Output the entire listing that follows verbatim.

(THE DATA Opens)

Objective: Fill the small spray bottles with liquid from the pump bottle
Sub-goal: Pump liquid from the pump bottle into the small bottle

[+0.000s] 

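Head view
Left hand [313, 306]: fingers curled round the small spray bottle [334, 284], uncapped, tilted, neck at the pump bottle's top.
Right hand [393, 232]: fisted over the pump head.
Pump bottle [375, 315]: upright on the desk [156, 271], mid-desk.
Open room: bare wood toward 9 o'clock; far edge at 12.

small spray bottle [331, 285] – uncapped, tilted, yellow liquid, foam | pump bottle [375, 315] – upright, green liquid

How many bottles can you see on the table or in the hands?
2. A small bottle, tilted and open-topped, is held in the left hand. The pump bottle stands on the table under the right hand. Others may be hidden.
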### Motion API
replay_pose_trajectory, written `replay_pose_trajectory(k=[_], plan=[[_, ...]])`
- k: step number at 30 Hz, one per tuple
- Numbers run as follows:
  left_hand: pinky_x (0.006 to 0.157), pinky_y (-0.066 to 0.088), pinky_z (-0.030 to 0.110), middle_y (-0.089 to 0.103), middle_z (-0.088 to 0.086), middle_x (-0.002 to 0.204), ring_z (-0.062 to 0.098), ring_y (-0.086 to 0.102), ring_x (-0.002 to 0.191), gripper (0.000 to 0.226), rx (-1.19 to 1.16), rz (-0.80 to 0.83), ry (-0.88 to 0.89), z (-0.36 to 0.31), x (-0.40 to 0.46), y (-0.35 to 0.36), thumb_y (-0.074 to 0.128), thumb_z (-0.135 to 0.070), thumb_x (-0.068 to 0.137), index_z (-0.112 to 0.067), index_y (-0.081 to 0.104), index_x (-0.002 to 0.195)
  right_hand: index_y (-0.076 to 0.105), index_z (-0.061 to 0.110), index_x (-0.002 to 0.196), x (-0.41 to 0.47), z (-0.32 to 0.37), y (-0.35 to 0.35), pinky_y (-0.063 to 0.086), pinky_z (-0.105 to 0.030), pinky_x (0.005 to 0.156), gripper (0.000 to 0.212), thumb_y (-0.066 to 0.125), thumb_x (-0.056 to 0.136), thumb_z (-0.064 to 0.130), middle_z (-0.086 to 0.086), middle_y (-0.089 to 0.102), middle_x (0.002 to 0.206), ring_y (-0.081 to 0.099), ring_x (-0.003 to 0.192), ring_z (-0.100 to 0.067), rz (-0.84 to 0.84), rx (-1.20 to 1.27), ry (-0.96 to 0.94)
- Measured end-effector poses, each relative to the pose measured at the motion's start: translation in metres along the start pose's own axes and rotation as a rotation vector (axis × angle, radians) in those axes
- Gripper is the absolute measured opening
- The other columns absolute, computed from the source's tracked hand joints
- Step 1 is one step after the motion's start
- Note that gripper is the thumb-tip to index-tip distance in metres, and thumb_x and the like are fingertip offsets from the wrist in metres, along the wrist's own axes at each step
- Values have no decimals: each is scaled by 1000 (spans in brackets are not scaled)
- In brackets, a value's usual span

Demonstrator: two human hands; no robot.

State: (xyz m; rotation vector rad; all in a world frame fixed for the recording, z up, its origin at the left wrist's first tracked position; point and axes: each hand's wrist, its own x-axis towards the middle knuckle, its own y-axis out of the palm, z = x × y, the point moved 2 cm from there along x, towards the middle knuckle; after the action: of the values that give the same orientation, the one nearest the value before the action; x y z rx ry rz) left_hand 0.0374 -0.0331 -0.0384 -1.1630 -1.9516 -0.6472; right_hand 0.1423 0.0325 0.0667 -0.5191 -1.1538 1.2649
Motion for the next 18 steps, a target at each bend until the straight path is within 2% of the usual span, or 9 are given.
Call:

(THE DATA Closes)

*FINAL ANSWER:*
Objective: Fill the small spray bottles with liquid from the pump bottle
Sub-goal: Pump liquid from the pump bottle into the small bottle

[+0.000s] 

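Head view
Left hand [313, 306]: fingers curled round the small spray bottle [334, 284], uncapped, tilted, neck at the pump bottle's top.
Right hand [393, 232]: fisted over the pump head.
Pump bottle [375, 315]: upright on the desk [156, 271], mid-desk.
Open room: bare wood toward 9 o'clock; far edge at 12.

small spray bottle [331, 285] – uncapped, tilted, yellow liquid, foam | pump bottle [375, 315] – upright, green liquid

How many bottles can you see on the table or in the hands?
2. A small bottle, tilted and open-topped, is held in the left hand. The pump bottle stands on the table under the right hand. Others may be hidden.
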### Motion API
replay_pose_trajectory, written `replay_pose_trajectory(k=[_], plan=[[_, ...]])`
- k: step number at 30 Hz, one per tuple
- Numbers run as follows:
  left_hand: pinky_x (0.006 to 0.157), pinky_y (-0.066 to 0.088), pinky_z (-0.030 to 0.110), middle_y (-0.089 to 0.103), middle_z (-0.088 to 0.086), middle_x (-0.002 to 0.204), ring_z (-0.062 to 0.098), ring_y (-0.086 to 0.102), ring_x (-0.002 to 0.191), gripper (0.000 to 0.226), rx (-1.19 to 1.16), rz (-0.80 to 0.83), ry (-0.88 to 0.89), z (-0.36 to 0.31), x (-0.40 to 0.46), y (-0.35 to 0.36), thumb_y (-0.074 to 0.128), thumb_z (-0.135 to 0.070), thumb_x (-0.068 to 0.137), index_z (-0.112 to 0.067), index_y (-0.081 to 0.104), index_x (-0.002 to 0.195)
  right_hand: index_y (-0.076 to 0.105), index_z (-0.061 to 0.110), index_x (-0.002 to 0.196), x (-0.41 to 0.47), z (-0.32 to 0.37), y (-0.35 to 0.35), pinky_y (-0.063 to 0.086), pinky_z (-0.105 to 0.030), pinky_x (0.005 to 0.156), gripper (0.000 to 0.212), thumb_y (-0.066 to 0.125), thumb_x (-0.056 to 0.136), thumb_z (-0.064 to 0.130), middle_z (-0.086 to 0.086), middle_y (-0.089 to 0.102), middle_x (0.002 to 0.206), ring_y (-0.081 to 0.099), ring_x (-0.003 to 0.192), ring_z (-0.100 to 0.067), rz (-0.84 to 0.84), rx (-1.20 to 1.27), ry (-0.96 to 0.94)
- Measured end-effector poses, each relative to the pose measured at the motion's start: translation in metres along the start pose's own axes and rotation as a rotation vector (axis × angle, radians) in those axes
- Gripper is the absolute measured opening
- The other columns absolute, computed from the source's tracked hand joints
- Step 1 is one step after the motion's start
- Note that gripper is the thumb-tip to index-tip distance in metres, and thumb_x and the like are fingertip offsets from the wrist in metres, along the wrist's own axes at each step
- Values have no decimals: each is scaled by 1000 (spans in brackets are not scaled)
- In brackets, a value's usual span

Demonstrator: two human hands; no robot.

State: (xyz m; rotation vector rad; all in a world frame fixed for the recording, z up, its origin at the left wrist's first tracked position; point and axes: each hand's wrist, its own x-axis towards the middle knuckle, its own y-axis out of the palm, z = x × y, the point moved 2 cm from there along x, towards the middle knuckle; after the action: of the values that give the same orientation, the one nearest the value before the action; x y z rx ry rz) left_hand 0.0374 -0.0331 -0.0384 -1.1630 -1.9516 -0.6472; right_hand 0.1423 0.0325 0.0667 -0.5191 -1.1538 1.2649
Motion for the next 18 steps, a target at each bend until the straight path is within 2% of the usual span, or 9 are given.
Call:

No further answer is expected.